I have more than 10,000 vectors. The lengths of all vectors are the same and around `2^12`

. Each vector is not long enough to get a significant performance boost by performing FFT on GPU. For example, running the following code

```
using CUDA, FFTW
n = 12
N = 2^n
v = rand(Complex{Float64}), N)
w = copy(v)
F = plan_fft(v)
@btime $w .= $F * $v
vg = cu(v)
wg = copy(vg)
Fg = plan_fft(vg)
@btime $wg .= $Fg * $vg
```

produces

```
24.818 µs (2 allocations: 64.05 KiB)
9.964 µs (20 allocations: 960 bytes)
```

so GPU is only 2–3 times faster. In comparison, for a vector of length `2^20`

, which is much longer than `2^12`

tested above, I get

```
39.214 ms (2 allocations: 16.00 MiB)
15.603 µs (20 allocations: 960 bytes)
```

so GPU is 3-orders-of-magnitude faster than CPU.

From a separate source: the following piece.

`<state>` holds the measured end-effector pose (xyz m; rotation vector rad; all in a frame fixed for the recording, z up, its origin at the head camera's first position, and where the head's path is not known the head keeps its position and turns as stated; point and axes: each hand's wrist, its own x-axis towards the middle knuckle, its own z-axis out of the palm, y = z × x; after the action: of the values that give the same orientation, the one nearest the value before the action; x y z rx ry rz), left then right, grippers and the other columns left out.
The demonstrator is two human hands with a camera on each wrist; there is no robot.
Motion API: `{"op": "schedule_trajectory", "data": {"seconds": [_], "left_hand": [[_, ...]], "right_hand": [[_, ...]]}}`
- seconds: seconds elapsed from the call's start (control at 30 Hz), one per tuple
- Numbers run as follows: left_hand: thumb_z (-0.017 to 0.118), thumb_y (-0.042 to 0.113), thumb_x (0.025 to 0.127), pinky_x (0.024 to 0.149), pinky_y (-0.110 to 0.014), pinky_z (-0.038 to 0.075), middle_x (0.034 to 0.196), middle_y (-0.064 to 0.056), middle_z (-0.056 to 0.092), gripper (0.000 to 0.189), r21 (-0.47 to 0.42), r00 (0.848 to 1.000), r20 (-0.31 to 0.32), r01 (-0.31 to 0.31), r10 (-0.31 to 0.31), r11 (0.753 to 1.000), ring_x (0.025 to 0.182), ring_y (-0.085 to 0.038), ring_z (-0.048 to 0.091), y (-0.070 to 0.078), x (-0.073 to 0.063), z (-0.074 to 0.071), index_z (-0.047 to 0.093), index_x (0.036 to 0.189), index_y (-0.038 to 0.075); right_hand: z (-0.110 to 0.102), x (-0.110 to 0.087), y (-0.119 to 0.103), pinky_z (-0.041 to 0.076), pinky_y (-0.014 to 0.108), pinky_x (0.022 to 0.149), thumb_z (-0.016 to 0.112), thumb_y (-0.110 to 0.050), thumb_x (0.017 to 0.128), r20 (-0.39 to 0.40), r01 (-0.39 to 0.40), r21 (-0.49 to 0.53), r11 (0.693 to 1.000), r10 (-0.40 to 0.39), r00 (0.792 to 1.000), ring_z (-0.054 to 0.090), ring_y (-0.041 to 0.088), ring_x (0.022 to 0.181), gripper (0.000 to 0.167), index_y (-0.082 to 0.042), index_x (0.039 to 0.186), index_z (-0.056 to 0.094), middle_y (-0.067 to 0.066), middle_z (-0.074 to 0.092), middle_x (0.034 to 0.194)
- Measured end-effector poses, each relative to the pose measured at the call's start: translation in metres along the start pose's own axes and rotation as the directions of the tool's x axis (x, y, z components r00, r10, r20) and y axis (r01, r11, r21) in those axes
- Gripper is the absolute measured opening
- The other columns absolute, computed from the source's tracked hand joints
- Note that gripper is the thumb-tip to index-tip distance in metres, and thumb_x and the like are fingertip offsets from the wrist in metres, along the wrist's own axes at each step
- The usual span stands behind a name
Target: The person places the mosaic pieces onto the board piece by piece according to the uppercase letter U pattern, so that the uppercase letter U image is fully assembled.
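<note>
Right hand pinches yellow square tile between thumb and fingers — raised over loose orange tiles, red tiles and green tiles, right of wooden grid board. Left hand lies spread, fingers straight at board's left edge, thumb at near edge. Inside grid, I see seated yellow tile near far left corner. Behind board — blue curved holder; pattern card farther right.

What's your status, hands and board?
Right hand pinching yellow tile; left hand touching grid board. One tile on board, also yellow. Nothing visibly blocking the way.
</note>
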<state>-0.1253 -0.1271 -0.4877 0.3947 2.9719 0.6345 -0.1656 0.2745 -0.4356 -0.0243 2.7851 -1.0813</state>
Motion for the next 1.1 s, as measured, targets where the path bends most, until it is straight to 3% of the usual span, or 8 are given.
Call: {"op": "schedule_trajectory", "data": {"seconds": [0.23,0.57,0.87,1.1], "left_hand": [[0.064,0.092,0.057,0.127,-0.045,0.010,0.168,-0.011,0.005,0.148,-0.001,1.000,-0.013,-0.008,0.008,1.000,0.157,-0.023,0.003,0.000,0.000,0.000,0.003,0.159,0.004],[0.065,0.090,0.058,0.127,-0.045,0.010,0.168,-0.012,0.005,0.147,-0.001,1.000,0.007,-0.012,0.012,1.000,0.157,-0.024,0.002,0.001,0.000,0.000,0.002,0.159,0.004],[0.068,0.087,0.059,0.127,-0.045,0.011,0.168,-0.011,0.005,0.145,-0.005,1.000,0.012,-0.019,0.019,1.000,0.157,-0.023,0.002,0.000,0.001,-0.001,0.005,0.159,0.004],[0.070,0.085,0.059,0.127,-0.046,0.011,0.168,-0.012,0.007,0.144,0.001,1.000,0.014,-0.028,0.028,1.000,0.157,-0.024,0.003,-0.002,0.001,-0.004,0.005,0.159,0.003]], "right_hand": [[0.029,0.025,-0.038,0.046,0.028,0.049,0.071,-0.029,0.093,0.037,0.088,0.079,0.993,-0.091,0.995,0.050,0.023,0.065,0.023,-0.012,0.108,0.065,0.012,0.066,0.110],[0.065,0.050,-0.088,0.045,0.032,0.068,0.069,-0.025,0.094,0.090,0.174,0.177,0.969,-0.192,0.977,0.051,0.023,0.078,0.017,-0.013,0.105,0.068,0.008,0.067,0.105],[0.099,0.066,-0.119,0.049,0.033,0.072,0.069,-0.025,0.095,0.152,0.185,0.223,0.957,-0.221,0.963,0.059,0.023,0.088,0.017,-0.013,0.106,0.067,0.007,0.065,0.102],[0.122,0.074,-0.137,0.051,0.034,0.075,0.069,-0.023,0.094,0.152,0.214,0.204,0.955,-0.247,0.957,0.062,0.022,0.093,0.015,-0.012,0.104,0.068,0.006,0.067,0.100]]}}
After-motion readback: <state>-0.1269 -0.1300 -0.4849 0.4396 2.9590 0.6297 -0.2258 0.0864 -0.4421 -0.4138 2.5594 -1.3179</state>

The above examples demonstrate that in order to get a significant performance boost on GPU, the amount of data needs to be sufficiently large. In my case, each vector is short but there are lots of them, so the total amount of data to FFT seems sufficiently large. I am wondering if there is a clever way to take advantage of my situation to perform FFT fast on GPU.